Without cache it runs until 41% :clap: :clap: :clap:
(rudalle) muhammadyusuf@muhammadyusuf-IdeaPad-Gaming-3-15IMH05:/mnt/d_drive/Projects/AI/ru-dalle$ python main.py
ruDALL-E batch size: 1
super-resolution: False
Total GPU RAM: 3.82 Gb
CPU: 8
RAM GB: 7.6
PyTorch version: 1.10.0
CUDA version: 11.3
cuDNN version: 8200
Allowed GPU RAM: 3.5 Gb
GPU part 0.9162
◼️ Malevich is 1.3 billion params model from the family GPT3-like, that uses Russian language and text+image multi-modality.
tokenizer --> ready
Working with z of shape (1, 256, 32, 32) = 262144 dimensions.
vae --> ready
ruclip --> ready
0%| | 1/1024 [00:12<3:26:18, 12.10s/it]/mnt/d_drive/Projects/AI/ru-dalle/rudalle/dalle/model.py:77: UserWarning: __floordiv__ is deprecated, and its behavior will change in a future version of pytorch. It currently rounds toward 0 (like the 'trunc' function NOT 'floor'). This results in incorrect rounding for negative values. To keep the current behavior, use torch.div(a, b, rounding_mode='trunc'), or for actual floor division, use torch.div(a, b, rounding_mode='floor').
row_ids = torch.arange(past_length, input_shape[-1] + past_length,
41%|████████████████▌ | 423/1024 [17:46<25:14, 2.52s/it]
Traceback (most recent call last):
File "/mnt/d_drive/Projects/AI/ru-dalle/main.py", line 115, in <module>
codebooks += generate_codebooks(text, tokenizer, dalle, top_k=top_k, images_num=images_num, top_p=top_p, bs=DALLE_BS)
File "/mnt/d_drive/Projects/AI/ru-dalle/main.py", line 90, in generate_codebooks
logits, has_cache = dalle(out, attention_mask,
File "/mnt/d_drive/Projects/AI/Anaconda/envs/rudalle/lib/python3.9/site-packages/torch/nn/modules/module.py", line 1102, in _call_impl
return forward_call(*input, **kwargs)
File "/mnt/d_drive/Projects/AI/ru-dalle/rudalle/dalle/fp16.py", line 51, in forward
return fp16_to_fp32(self.module(*(fp32_to_fp16(inputs)), **kwargs))

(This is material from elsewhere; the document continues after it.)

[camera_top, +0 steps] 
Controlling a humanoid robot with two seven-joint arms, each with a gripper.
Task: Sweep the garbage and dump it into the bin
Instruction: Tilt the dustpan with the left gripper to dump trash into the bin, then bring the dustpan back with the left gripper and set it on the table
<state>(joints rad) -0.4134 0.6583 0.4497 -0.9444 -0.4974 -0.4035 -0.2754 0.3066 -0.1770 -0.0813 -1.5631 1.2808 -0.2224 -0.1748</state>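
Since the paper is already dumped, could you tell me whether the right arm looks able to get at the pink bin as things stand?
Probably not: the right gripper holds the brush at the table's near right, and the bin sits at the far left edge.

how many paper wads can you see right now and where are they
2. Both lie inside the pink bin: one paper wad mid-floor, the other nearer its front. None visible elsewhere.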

File "/mnt/d_drive/Projects/AI/ru-dalle/rudalle/dalle/fp16.py", line 42, in fp16_to_fp32
return conversion_helper(val, float_conversion)
File "/mnt/d_drive/Projects/AI/ru-dalle/rudalle/dalle/fp16.py", line 15, in conversion_helper
rtn = [conversion_helper(v, conversion) for v in val]
File "/mnt/d_drive/Projects/AI/ru-dalle/rudalle/dalle/fp16.py", line 15, in <listcomp>
rtn = [conversion_helper(v, conversion) for v in val]
File "/mnt/d_drive/Projects/AI/ru-dalle/rudalle/dalle/fp16.py", line 14, in conversion_helper
return conversion(val)
File "/mnt/d_drive/Projects/AI/ru-dalle/rudalle/dalle/fp16.py", line 40, in float_conversion
val = val.float()
RuntimeError: CUDA out of memory. Tried to allocate 54.00 MiB (GPU 0; 3.82 GiB total capacity; 2.53 GiB already allocated; 40.12 MiB free; 3.50 GiB allowed; 2.61 GiB reserved in total by PyTorch) If reserved memory is >> allocated memory
It works on CPU. But difference in performance is not so big (CPU is Intel i5-10300H).
I guess maybe your gpu memory is not enough you can try run your code on one bigger gpu device or small you model
I have a GTX 1660 SUPER 6 gb vram, Ubuntu 20.04, Python 3.9, Driver Version: 460.91.03 , CUDA Version: 11.2
At this stage: 3%|███▏ | 27/1024 I get an error:
The video memory used at the time of the error: 4893MiB / 5936MiB
Also, at the very beginning of generation, I get a warning:
UserWarning: __floordiv__ is deprecated, and its behavior will change in a future version of pytorch. It currently rounds toward 0 (like the 'trunc' function NOT 'floor'). This results in incorrect rounding for negative values. To keep the current behavior, use torch.div(a, b, rounding_mode='trunc'), or for actual floor division, use torch.div(a, b, rounding_mode='floor').